Work order: Repeat every line of the data exactly; the pictures stay out.

Information supplied:
========

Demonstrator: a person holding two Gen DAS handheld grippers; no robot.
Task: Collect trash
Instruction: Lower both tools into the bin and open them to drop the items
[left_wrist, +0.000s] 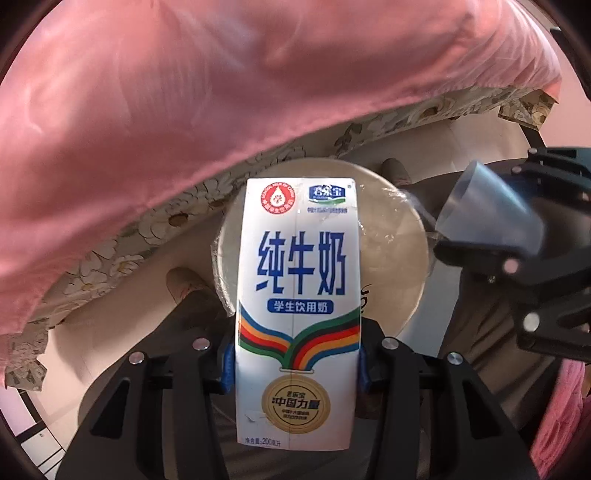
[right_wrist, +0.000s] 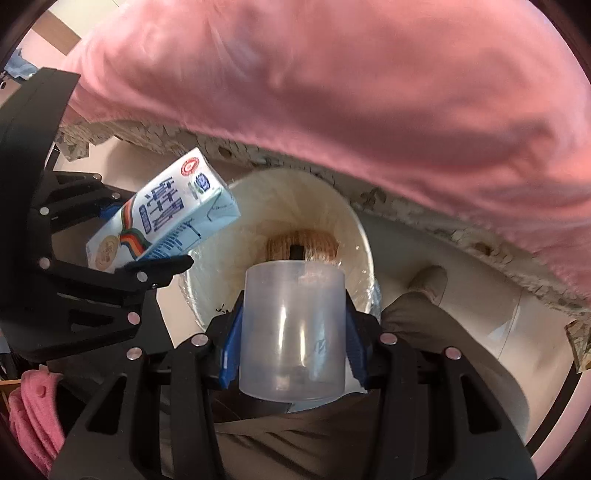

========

Written answer:
Demonstrator: a person holding two Gen DAS handheld grippers; no robot.
Task: Collect trash
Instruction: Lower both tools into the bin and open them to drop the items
[left_wrist, +0.000s] 
[right_wrist, +0.000s] 

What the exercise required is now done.